The health department lists a total of 1,645 cases of the virus in the county since the pandemic began last spring. Of these, 1,600 are listed as recovered. This is different from the Kansas Department of Health and the Environment’s count, which totals 3,422 for Geary County.

This difference — now of 1,777 — has been attributed to Fort Riley numbers, which the health department said does not report to the county but does report its numbers to the state.

The same goes for vaccinations, according to health department Director Tammy Von Busch.

When questioned about why the KDHE lists Geary County as the lowest in the state in terms of percentages of the population vaccinated, she said this was in part owing to Fort Riley.

“Fort Riley numbers (of those vaccinated) are not reported to the state, but much of their population lives in Geary County, that negatively impacts our numbers,” she said. “The state is aware of that and has put disclaimers on their data but according to them, everyone looks at the number reporting as a competition and it is not. There are other counties having similar issues because they are along the borders and their residents go to other states to get vaccinated which affects their numbers as well.”

She said the health department was promoting vaccination in the community by putting information out via the county website, social media, press releases and outreach.
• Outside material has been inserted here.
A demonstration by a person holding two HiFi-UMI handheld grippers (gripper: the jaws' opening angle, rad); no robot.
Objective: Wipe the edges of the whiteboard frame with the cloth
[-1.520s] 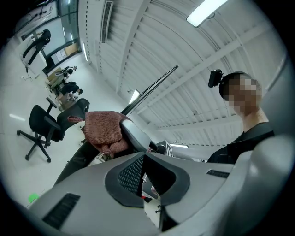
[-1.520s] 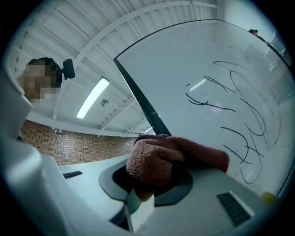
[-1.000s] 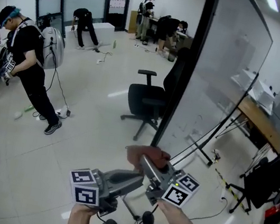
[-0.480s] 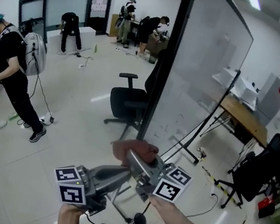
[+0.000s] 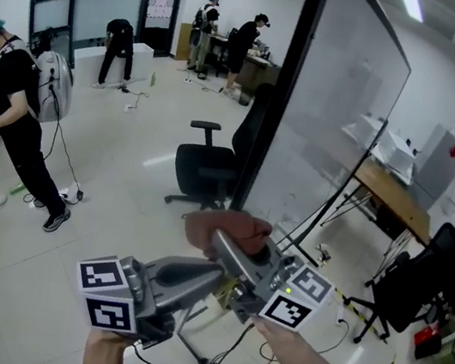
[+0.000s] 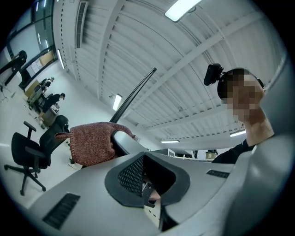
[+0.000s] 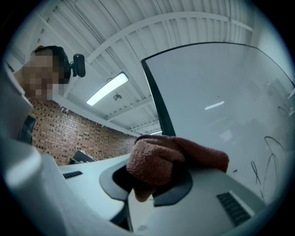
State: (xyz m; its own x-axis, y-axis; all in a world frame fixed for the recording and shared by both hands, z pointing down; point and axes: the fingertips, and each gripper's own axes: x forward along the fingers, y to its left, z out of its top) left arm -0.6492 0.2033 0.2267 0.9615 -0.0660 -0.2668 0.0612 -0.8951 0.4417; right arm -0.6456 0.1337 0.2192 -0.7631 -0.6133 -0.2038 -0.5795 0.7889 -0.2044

“It is advertised on the county website, the Health Department website, our and Emergency Management Facebook, and press releases are periodically put out,” Von Busch said. “We also reach out to individual organizations to help them out, such as Smithfield, etc.”

There has been some negative pushback against COVID-19 vaccinations in the community, she said.

“Johnson and Johnson made people more wary of all COVID vaccines,” Von Busch said.

According to Von Busch, senior citizens are the county’s most-vaccinated population while the least vaccinated group is younger people aged 19 to 24.